While not always available, MRI is the best method for structural imaging. Several case series comparing it with computed tomography in the same patient indicate that the latter may not detect small tumours or other subtle pathologies (figure).⁷ After a first seizure, abnormalities detected by MRI that lead directly to intervention are more common in adults than children.¹⁴ In a series of 166 adults with a first seizure, the most common aetiologies diagnosed with both computed tomography and MRI were cerebrovascular lesions (26%), brain tumours (12%), traumatic scar formations (5%), and other conditions (4%).¹⁵ Subcortical vascular encephalopathy itself is also associated with an increased risk for seizures.¹⁶ In elderly people, a first seizure may be caused by a silent stroke only recognisable by MRI.

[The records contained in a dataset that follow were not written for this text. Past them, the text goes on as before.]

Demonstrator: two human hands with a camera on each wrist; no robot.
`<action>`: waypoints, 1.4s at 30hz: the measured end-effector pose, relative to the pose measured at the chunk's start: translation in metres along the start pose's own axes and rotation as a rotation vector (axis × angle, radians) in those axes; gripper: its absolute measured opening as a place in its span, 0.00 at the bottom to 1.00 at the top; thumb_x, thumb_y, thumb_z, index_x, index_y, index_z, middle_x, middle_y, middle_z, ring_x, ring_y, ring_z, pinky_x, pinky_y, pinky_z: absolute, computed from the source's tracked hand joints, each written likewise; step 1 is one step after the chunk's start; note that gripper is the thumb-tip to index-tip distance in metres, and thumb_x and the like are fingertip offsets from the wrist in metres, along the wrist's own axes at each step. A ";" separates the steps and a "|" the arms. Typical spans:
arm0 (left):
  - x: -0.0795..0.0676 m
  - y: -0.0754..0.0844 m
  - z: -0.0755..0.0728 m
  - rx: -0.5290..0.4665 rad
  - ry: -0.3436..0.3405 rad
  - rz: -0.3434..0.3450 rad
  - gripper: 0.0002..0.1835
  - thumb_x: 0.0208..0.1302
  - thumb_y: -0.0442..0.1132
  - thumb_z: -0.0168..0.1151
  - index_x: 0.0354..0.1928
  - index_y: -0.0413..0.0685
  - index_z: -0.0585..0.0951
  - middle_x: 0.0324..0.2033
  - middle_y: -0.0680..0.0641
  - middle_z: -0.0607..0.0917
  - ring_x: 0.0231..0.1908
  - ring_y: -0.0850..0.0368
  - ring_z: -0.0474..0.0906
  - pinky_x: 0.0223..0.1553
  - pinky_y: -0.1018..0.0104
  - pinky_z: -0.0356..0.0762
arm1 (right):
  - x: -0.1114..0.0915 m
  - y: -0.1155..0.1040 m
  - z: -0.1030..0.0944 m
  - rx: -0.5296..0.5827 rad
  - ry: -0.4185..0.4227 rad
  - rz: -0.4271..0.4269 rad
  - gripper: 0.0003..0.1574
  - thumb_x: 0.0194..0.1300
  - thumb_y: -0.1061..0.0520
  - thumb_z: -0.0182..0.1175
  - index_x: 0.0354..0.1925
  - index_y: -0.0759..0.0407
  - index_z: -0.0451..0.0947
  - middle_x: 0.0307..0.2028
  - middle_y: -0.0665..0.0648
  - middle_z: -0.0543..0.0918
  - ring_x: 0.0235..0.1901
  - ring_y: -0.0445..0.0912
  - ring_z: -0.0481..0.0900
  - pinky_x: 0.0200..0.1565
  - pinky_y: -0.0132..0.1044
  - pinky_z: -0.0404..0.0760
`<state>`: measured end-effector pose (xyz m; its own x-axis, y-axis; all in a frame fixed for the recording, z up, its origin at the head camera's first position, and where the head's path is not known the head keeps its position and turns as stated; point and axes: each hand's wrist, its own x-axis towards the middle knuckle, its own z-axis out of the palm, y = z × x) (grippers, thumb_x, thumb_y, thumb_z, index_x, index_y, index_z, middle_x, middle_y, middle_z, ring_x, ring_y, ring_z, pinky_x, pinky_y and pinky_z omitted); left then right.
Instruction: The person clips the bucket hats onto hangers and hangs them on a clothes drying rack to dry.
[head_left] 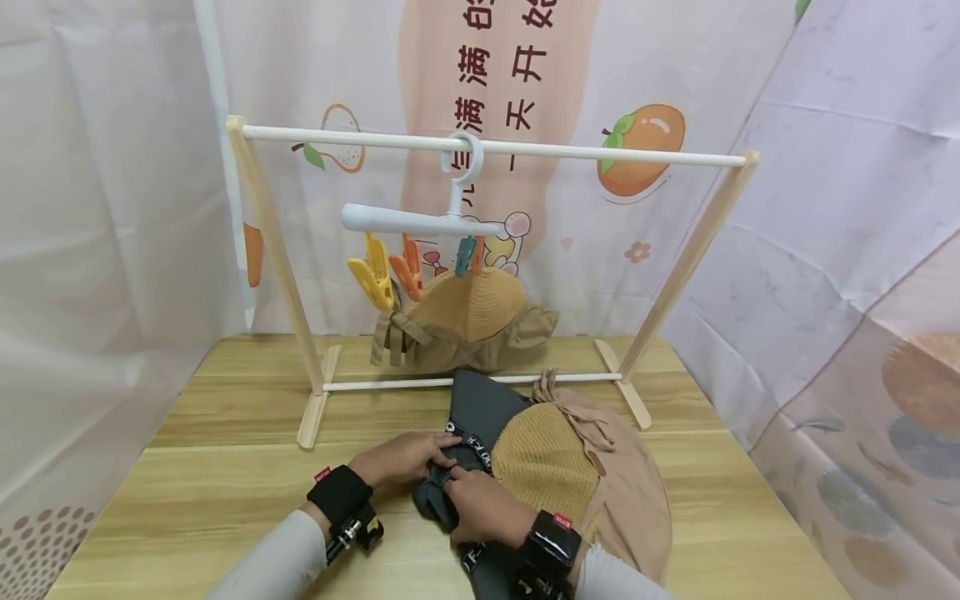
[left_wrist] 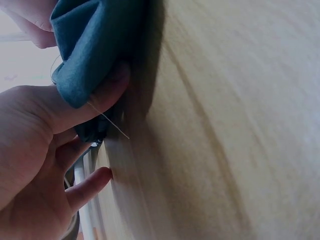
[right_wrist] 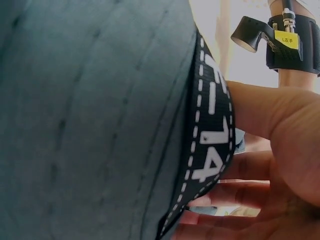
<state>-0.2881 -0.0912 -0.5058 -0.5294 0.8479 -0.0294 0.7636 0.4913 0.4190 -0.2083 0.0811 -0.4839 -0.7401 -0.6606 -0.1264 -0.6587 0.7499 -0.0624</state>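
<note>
On the table lies a dark grey cloth hat (head_left: 483, 404) with a black band (right_wrist: 207, 130) printed in white letters. My left hand (head_left: 401, 457) pinches a bunched fold (left_wrist: 95, 50) of its cloth, thumb against the fabric near the tabletop. From the other side my right hand (head_left: 487, 504) grips the same hat, with thumb and fingers at the band in the right wrist view. Part of the hat is hidden under my right hand and wrist. Just to the right sits a tan sun hat (head_left: 540, 454) with a knitted crown, its wide brim spread on the table.
A wooden rack (head_left: 281, 250) with white rods stands behind the hands. From its top rod hangs a pale blue hanger (head_left: 420, 222) with a yellow clip (head_left: 372, 275), orange clips (head_left: 407, 268) and a teal clip (head_left: 465, 255). Another tan hat (head_left: 472, 308) appears below the clips.
</note>
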 end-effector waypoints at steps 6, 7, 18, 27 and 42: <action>-0.002 0.002 -0.004 -0.010 0.000 0.004 0.29 0.45 0.17 0.53 0.52 0.44 0.80 0.65 0.43 0.69 0.65 0.47 0.61 0.59 0.54 0.71 | 0.000 -0.001 -0.003 0.010 0.000 -0.003 0.33 0.40 0.42 0.73 0.43 0.59 0.80 0.45 0.56 0.79 0.39 0.46 0.79 0.43 0.37 0.81; -0.002 0.002 -0.004 -0.010 0.003 0.007 0.29 0.45 0.17 0.53 0.52 0.43 0.80 0.65 0.42 0.69 0.65 0.47 0.61 0.59 0.53 0.71 | 0.000 -0.001 -0.005 0.017 0.001 -0.002 0.33 0.40 0.43 0.73 0.42 0.59 0.80 0.44 0.56 0.80 0.39 0.46 0.79 0.43 0.37 0.81; -0.009 0.000 -0.007 0.002 0.062 0.005 0.28 0.47 0.18 0.54 0.51 0.47 0.81 0.64 0.42 0.70 0.65 0.45 0.61 0.60 0.50 0.68 | 0.000 0.004 -0.016 0.060 0.037 -0.001 0.27 0.41 0.48 0.72 0.40 0.60 0.81 0.40 0.54 0.81 0.37 0.43 0.78 0.39 0.36 0.81; -0.019 0.004 -0.008 -0.073 0.075 0.007 0.24 0.50 0.22 0.56 0.44 0.55 0.85 0.61 0.44 0.74 0.64 0.45 0.63 0.61 0.48 0.67 | -0.010 -0.001 -0.018 0.212 -0.035 0.096 0.39 0.43 0.49 0.72 0.54 0.60 0.73 0.44 0.54 0.81 0.43 0.42 0.77 0.43 0.35 0.79; -0.024 0.008 -0.006 -0.331 0.161 0.039 0.22 0.53 0.22 0.52 0.39 0.57 0.86 0.54 0.49 0.81 0.66 0.44 0.59 0.64 0.42 0.60 | -0.030 0.005 -0.033 0.371 -0.018 0.062 0.24 0.49 0.48 0.69 0.45 0.52 0.79 0.38 0.47 0.82 0.31 0.36 0.73 0.31 0.29 0.73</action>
<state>-0.2717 -0.1094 -0.4962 -0.5735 0.8097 0.1246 0.6373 0.3454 0.6889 -0.1938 0.1028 -0.4473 -0.7723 -0.6151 -0.1587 -0.5160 0.7531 -0.4083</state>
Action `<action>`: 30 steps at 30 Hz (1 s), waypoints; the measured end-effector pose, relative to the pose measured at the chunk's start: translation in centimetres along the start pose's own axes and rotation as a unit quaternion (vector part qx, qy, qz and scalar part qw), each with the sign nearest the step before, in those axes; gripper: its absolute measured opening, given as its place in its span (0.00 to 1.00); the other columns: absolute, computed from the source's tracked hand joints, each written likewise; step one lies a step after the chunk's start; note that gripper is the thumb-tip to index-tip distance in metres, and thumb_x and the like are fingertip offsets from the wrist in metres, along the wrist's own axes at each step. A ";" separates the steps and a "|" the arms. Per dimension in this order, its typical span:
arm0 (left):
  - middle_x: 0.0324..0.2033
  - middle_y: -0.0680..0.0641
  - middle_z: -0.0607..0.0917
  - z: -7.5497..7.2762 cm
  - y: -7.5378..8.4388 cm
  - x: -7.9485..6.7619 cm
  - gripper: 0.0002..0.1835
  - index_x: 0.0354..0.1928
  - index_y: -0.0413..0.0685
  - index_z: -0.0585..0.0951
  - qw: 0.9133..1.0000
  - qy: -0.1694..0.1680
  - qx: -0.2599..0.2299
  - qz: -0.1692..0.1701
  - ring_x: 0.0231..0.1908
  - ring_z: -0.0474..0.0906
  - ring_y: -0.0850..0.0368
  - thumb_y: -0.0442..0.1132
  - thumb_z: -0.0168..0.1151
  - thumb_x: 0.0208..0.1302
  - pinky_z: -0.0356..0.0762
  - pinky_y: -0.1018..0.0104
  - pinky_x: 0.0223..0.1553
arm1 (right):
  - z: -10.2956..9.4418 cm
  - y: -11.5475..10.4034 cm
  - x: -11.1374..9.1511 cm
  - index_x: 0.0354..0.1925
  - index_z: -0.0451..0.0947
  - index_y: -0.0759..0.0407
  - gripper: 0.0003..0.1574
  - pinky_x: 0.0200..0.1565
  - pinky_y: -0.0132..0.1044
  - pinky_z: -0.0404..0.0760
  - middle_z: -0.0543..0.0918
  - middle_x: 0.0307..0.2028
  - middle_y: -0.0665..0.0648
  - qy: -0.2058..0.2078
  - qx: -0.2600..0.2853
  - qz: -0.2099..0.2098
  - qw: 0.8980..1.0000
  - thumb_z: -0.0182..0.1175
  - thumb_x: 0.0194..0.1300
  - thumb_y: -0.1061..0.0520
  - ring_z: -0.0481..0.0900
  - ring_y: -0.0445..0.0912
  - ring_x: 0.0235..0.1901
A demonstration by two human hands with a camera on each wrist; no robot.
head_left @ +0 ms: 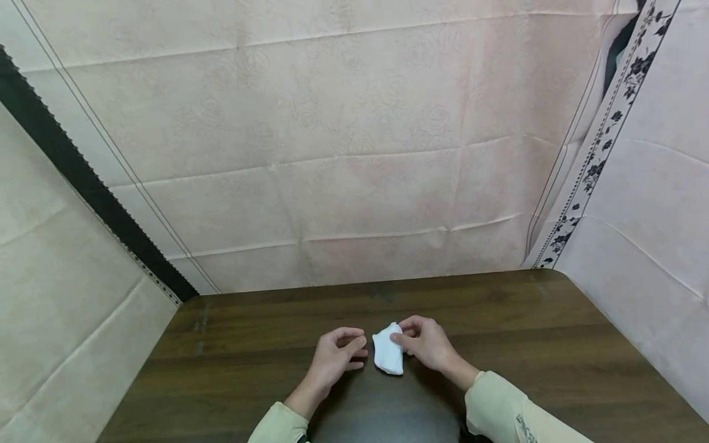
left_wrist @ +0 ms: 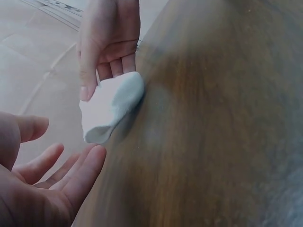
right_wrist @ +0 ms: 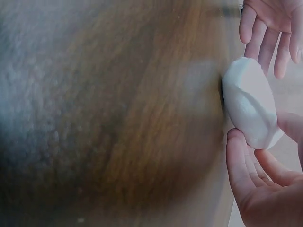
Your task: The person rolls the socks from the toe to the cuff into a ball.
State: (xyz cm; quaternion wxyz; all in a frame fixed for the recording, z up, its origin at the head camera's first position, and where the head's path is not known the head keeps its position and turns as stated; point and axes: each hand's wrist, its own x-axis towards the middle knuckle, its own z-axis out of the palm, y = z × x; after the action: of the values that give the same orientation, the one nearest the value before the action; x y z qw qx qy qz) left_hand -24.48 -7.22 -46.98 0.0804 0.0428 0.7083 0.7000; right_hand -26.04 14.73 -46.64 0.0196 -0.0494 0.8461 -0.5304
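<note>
A small white bundle [head_left: 388, 349], soft and folded like cloth, is at the middle of the brown wooden table [head_left: 249, 369]. My right hand [head_left: 428, 343] pinches its right side, thumb on the near face and fingers behind. In the left wrist view the bundle [left_wrist: 111, 106] shows a rolled edge with a fold at its lower end. My left hand [head_left: 335, 357] is just left of it, fingers loosely bent and holding nothing. From the right wrist view, the bundle [right_wrist: 251, 101] looks thick and rounded, with a crease along it.
Pale patterned cloth [head_left: 332, 154] hangs behind the table's far edge. More cloth panels stand at the left [head_left: 66, 295] and right [head_left: 648, 203], close to the table's sides. A dark strip [head_left: 94, 178] runs down the left panel, and a floral border [head_left: 604, 141] down the right one.
</note>
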 end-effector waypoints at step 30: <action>0.44 0.49 0.86 -1.6 1.2 0.4 0.10 0.48 0.46 0.85 0.960 0.044 0.234 0.148 0.42 0.83 0.52 0.40 0.67 0.68 0.82 0.56 0.42 | -2.1 -0.3 -0.4 0.50 0.81 0.62 0.22 0.32 0.39 0.79 0.83 0.35 0.52 0.024 -0.086 -0.002 0.996 0.71 0.63 0.51 0.81 0.45 0.34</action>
State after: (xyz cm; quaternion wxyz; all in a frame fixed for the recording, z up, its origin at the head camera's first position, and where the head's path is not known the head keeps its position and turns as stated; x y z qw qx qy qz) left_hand -25.20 -8.71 -45.74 -0.0680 0.1339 0.8407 0.5203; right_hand -25.82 16.47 -45.46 -0.0065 -0.0401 0.8889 -0.4563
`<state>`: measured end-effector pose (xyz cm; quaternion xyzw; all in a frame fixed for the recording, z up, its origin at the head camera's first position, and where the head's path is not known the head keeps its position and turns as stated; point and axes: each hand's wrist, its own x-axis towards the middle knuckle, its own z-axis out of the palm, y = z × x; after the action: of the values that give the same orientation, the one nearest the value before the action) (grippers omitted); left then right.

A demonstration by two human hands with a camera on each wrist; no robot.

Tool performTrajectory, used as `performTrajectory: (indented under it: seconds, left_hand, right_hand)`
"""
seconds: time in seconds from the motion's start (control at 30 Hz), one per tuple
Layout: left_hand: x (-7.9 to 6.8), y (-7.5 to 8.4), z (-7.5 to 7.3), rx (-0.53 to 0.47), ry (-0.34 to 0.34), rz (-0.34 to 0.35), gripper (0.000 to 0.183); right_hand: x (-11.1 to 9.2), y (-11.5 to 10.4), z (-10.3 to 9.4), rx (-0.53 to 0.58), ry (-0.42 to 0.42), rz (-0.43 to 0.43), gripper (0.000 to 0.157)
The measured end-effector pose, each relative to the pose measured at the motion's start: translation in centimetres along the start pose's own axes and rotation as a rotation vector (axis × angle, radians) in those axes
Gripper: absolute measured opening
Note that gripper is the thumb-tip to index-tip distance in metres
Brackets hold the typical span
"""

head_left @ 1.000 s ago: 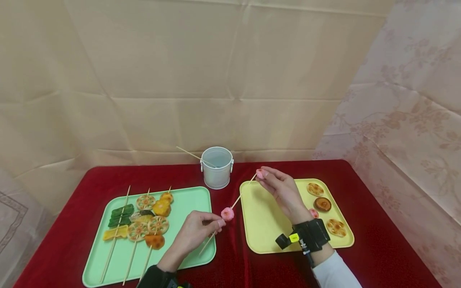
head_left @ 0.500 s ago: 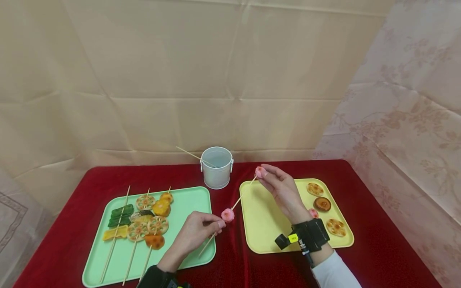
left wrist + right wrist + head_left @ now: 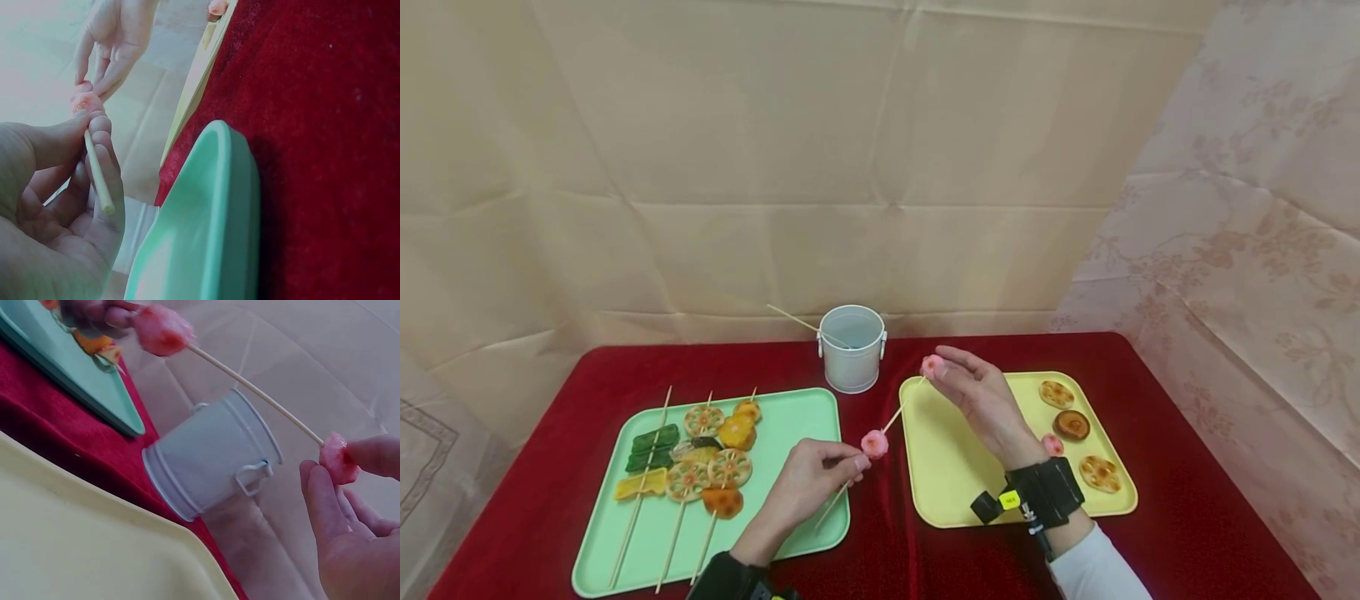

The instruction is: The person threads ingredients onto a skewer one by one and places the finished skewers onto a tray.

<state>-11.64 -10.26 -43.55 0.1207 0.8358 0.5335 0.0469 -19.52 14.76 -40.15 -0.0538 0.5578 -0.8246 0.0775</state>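
Note:
My left hand pinches a thin wooden skewer between thumb and fingers, over the right edge of the green tray. A pink ball-like food piece is threaded on it, right against my left fingertips. At the skewer's far end, my right hand holds a second pink piece between thumb and fingertips. The skewer meets this piece in the right wrist view; how deep it goes in is hidden. Its blunt lower end sticks out below my left thumb in the left wrist view.
Several loaded skewers with lotus slices and green pieces lie on the green tray. A yellow tray at right bears lotus slices, a mushroom cap and another pink piece. A white bucket holding a skewer stands behind.
My right hand, with the second pink piece, has come slightly left and down, closer to my left hand along the skewer. The left hand has hardly moved.

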Motion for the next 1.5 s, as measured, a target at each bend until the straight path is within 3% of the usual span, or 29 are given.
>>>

A 44 year old woman with a first seizure had an apparently normal computed tomogram (left), whereas the corresponding magnetic resonance image (right) was obviously pathological, revealing a right hemispheric glioma—and showing the superiority of MRI for structural imaging

 

If the seizure was unprovoked, does the person have an epilepsy syndrome?

Once an acute provoking cause has been excluded, the next step is to decide if the first seizure indicated a focal or generalised epilepsy syndrome—a critical distinction if drug treatment is considered. An epilepsy syndrome can be diagnosed after one seizure, even though a single seizure is insufficient for the diagnosis of epilepsy.⁷ The diagnosis of epilepsy addresses recurrence risk, whereas epilepsy syndrome is a broader concept encompassing age of onset, aetiology, prognosis, and response to treatment. For example, a child with a first nocturnal seizure and typical EEG spikes can be diagnosed as having benign rolandic epilepsy, a disorder of genetic aetiology that constitutes 15% of childhood epilepsy and nearly always remits.

In a prospective study of 300 older children and adults with a first seizure a syndrome diagnosis could be made in 80%: clinical details plus family history allowed diagnosis in 47%, EEG allowed diagnosis in an additional 30%, and plus MRI allowed diagnosis in another 4%.⁷

What is the recurrence risk and what sorts of activity restrictions are needed?

People with a first seizure may cope more successfully once they understand the issues. Although not systematically studied, it seems intuitively correct that avoiding provoking or triggering factors should reduce recurrences. For example, a university student with a first seizure after studying all night would be best to avoid sleep deprivation.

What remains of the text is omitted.